──────── Exercise data
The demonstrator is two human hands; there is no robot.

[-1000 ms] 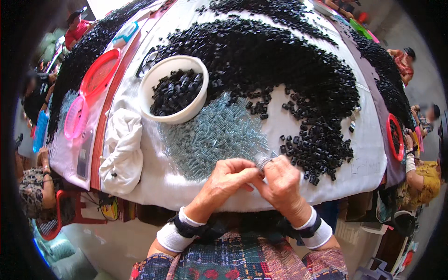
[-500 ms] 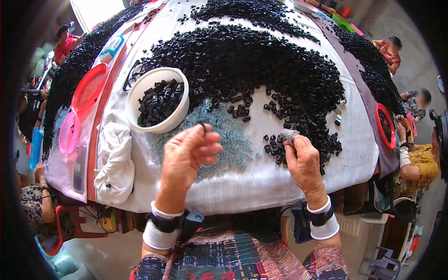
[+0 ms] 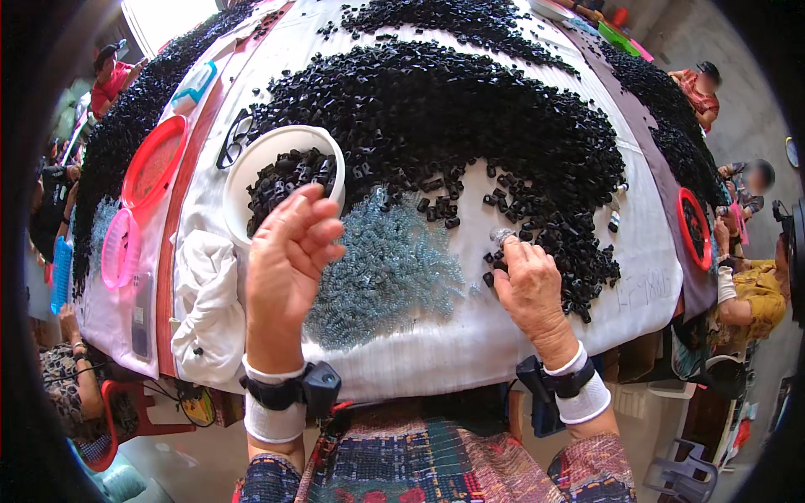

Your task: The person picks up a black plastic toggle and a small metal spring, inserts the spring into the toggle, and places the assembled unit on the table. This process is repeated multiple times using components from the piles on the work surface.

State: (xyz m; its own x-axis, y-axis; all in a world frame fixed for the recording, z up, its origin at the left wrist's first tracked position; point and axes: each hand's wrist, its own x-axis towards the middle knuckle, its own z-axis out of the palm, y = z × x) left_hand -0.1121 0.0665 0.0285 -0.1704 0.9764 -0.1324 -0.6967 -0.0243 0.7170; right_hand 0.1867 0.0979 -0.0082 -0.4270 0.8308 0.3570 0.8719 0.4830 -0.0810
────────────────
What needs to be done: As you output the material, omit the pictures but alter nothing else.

Reply:
The demonstrator is two human hands; there is no robot.

[-1000 ms] 
[-500 ms] 
[+0 ms] 

Your task: The person picks up a black plastic toggle and a small metal spring, inserts the spring into the toggle, and places the assembled unit on the table. This process is repeated multiple times using components from the piles on the work surface.

State: (xyz m; its own x-axis, y-axis; all in a world frame fixed for the recording, z up, its origin at the left wrist's first tracked position; point and axes: each hand's wrist, its own x-axis towards the middle knuckle, its own z-axis out of the palm, y = z × x) left_hand -0.1121 0.0665 0.0285 -0.1704 0.9764 -0.1324 -0.6967 -0.0243 0.7170; right_hand 0.1867 0.0979 -0.0082 -0.4270 0.8308 0.3570 0.8719 0.4830 -0.0810

That is the complete output for this exercise.